**Your instructions**
Only the pictures should be left out; repeat the rest of the data exactly.
=== Begin Enclosure ===
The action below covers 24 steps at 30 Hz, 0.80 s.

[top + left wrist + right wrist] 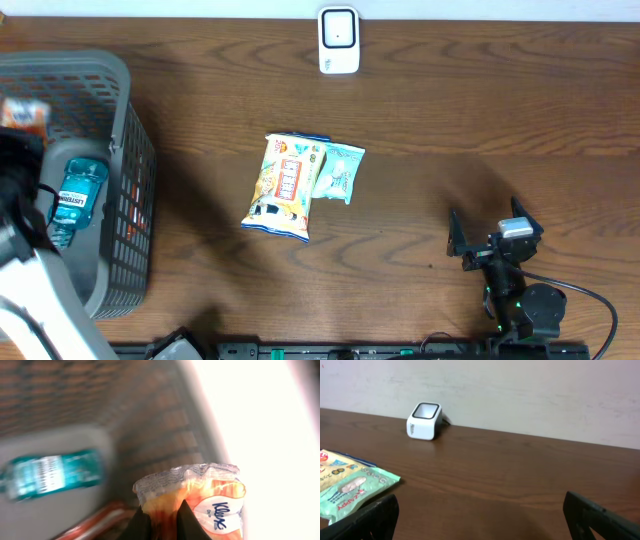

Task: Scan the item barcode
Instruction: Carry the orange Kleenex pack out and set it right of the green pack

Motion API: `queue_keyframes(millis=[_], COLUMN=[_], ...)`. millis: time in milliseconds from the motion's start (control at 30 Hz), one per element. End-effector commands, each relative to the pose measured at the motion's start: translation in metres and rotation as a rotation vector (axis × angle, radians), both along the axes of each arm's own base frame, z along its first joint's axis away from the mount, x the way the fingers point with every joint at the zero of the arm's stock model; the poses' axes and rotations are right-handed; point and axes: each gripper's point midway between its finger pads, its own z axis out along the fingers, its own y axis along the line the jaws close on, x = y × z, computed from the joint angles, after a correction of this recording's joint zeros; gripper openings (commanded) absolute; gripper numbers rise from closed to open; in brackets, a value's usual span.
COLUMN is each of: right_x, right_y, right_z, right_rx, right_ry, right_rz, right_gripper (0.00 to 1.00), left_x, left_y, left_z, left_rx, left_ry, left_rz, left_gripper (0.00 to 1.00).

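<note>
We are at the pick-up stage, by our reading. The left gripper [162, 511] sits down inside the grey basket [128, 150], its 2 fingers pinched shut on the lower edge of an orange tissue pack [200, 491], which stands upright between them with its crimped top seam facing the wrist camera. A teal mouthwash bottle [52, 474] lies on the basket floor beside it, apart from the pack.

So the grasp looks done. What is left is most of the job: lifting the pack clear of the basket wall, carrying it across the table [450, 120] to the white scanner [339, 40] at the far edge, well apart from the basket, and turning the pack so its barcode faces the scanner window. We see no barcode on the side shown, so we cannot tell which face carries it.

The right gripper [480, 522] rests low near the table's near edge with its jaws spread wide and nothing between them. A snack bag [285, 185] and a green packet [338, 172] lie touching each other mid-table; whether those 2 are scanned we cannot tell.
</note>
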Motion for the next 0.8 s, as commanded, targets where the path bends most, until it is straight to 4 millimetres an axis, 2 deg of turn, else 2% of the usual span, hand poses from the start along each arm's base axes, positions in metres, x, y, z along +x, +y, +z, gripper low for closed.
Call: queue_keyframes(millis=[0, 67, 133, 300, 367, 500, 600, 767], right_x=[0.0, 0.0, 0.0, 0.0, 0.0, 0.0, 0.0, 0.0], right_y=[0.001, 0.001, 0.001, 0.001, 0.001, 0.001, 0.001, 0.001], right_z=[-0.001, -0.001, -0.001, -0.001, -0.001, -0.001, -0.001, -0.001], right_rx=[-0.002, -0.003, -0.003, -0.002, -0.003, -0.003, -0.003, -0.003], right_ry=[-0.001, -0.001, -0.001, -0.001, -0.001, -0.001, -0.001, -0.001], right_rz=[0.004, 0.004, 0.004, 0.004, 0.004, 0.004, 0.004, 0.004], right_gripper=[0.99, 0.99, 0.99, 0.99, 0.99, 0.99, 0.99, 0.99], left_x=[0.01, 0.015, 0.022, 0.049, 0.059, 0.075, 0.08, 0.081], left_y=[-0.063, -0.094, -0.126, -0.22, -0.259, -0.332, -0.384, -0.457], left_z=[0.056, 0.073, 0.078, 0.053, 0.035, -0.016, -0.059, -0.13], left_rx=[0.045, 0.079, 0.096, 0.098, 0.108, 0.124, 0.102, 0.084], left_ry=[-0.198, -0.256, -0.272, -0.213, -0.166, -0.042, 0.044, 0.155], left_rz=[-0.283, -0.384, -0.489, -0.783, -0.892, -1.075, -1.198, -1.352], left_gripper=[0.07, 0.08, 0.08, 0.08, 0.07, 0.07, 0.07, 0.08])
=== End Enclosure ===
**Solution to this exercise**
The action below covers 24 steps at 30 Hz, 0.80 s.

[top + left wrist + right wrist] 

Task: Scan the item barcode
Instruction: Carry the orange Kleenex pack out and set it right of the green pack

Motion API: `queue_keyframes(millis=[_], COLUMN=[_], ...)`. millis: time in milliseconds from the motion's start (control at 30 Hz), one per element. End-effector commands, each relative to the pose measured at the motion's start: translation in metres and rotation as a rotation vector (axis × angle, radians), both along the axes of each arm's own base frame, z along its first joint's axis away from the mount, x the way the fingers point with every joint at the zero of the arm's stock model; the poses' axes and rotations are right-handed; point and axes: each gripper's point midway between its finger pads, its own z axis out along the fingers, its own y axis along the line the jaws close on, x = y × z, computed from the joint angles, after a correction of this recording's joint zeros; gripper openings (commanded) absolute; gripper numbers rise from closed to open; in brackets, a value's usual span.
COLUMN is each of: right_x, right_y, right_z, right_rx, right_ry, right_rz, right_gripper (0.00 to 1.00), left_x, left_y, left_z, left_rx, left_ry, left_rz, left_gripper (0.00 to 1.00).

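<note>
We are at the pick-up stage, by our reading. The left gripper [162, 511] sits down inside the grey basket [128, 150], its 2 fingers pinched shut on the lower edge of an orange tissue pack [200, 491], which stands upright between them with its crimped top seam facing the wrist camera. A teal mouthwash bottle [52, 474] lies on the basket floor beside it, apart from the pack.

So the grasp looks done. What is left is most of the job: lifting the pack clear of the basket wall, carrying it across the table [450, 120] to the white scanner [339, 40] at the far edge, well apart from the basket, and turning the pack so its barcode faces the scanner window. We see no barcode on the side shown, so we cannot tell which face carries it.

The right gripper [480, 522] rests low near the table's near edge with its jaws spread wide and nothing between them. A snack bag [285, 185] and a green packet [338, 172] lie touching each other mid-table; whether those 2 are scanned we cannot tell.
</note>
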Motion for the next 0.8 s, as commanded, targets where the path bends most, until it is straight to 4 millimetres an axis, 2 deg of turn, else 2% of the usual span, hand poses from the start along each arm's base axes, positions in metres, x, y, z along +x, +y, +z, gripper low for closed.
Call: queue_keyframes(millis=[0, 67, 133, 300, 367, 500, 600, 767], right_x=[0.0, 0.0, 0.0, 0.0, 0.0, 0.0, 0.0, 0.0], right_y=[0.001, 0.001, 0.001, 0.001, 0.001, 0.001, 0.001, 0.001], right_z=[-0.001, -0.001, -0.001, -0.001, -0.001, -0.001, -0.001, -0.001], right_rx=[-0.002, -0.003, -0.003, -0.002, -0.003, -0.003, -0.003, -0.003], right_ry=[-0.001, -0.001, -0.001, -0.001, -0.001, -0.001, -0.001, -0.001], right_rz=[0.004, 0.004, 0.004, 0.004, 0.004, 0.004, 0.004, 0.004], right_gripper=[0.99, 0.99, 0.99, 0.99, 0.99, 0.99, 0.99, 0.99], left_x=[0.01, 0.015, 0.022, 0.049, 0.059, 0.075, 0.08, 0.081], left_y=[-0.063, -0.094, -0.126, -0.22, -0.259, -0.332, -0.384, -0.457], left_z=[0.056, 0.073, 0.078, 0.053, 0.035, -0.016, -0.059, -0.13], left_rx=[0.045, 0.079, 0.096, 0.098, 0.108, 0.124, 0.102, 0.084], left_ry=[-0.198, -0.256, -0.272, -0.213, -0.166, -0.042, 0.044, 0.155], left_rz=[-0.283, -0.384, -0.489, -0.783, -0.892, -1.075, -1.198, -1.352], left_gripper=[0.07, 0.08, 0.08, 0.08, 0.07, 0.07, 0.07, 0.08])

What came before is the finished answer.